CCU’s director for international recruitment and admission, Leisha Desiro, claimed that the program aims to do more than just assist international students in studying English.
“Students coming in while they may have limited or even great English abilities, getting used to the culture of the United States higher institution is very important as well; learning what university professors expect in the US, how to communicate with them, how to write papers, those types of expectations are a big part of the program as well,” Desiro further said.
If this program was available to students before, they would have benefited greatly, says Nic Planchard, a Luxembourg international student at CCU. His dream was to play tennis at the division one level, but he settled for a division two Tennessee’s university since his English skills were limited.
“I had to go to a school that accepted my low grades which was only one school out of 10 schools. If I could have come to Coastal right away I think it would have been better,” he said.
Planchard also says the language barrier for international students is a challenge since international students opt to socialize with other foreign students, afraid to start conversations with Americans, although they can be very friendly towards their international counterparts.

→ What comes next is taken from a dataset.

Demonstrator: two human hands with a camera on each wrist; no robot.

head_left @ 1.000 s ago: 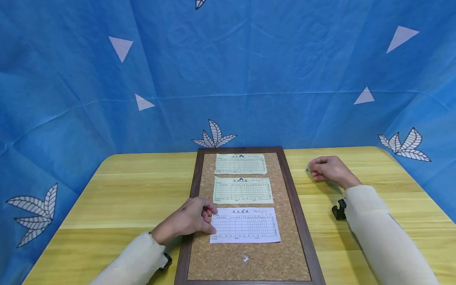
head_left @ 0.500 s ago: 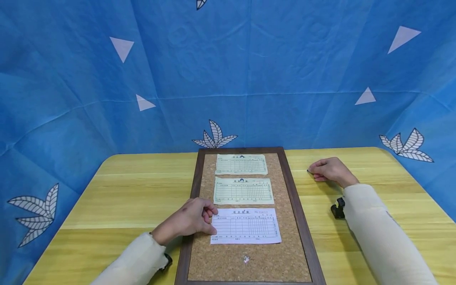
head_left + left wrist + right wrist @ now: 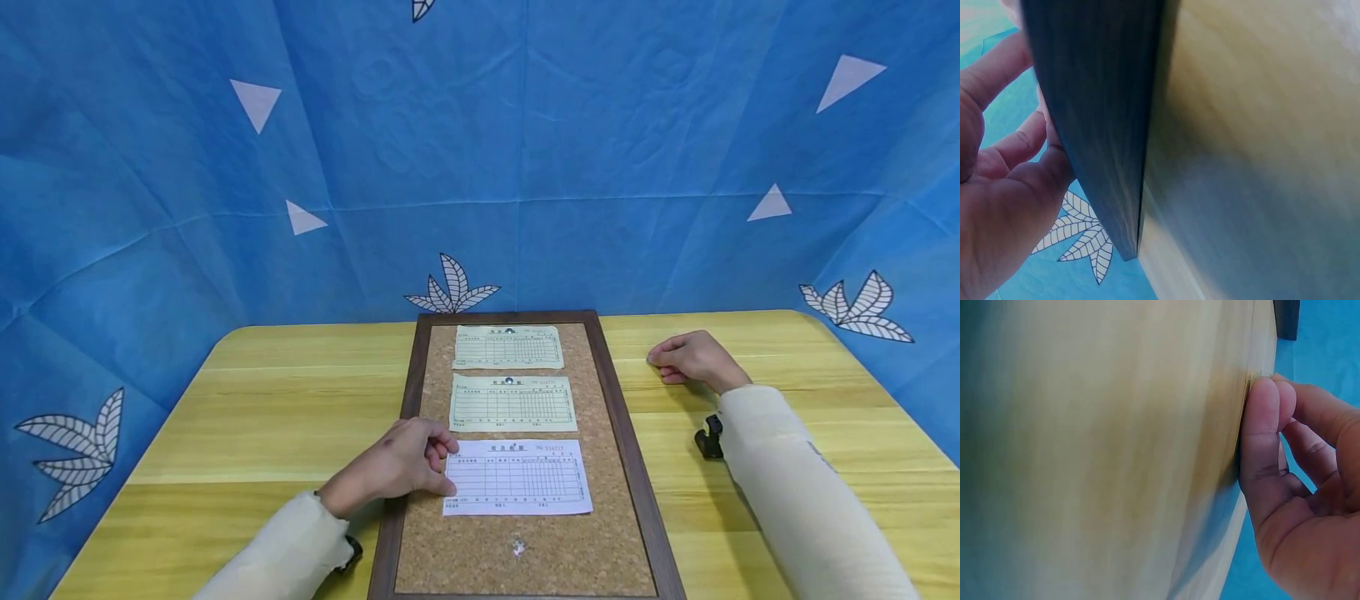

As of now, CCU counts more than 200 international students from 56 countries.
According to NAFSA, over one million international students at US higher education institutions have contributed more than $40 billion to the country’s economy. South Carolina alone gained almost $2 million in revenue from over 6,000 international students in 2020.
International students planning to come back to the US for the fall semester might not be able to return since many consulates and embassies are not having resumed visa processing yet, as many travel restrictions are still effective for many countries.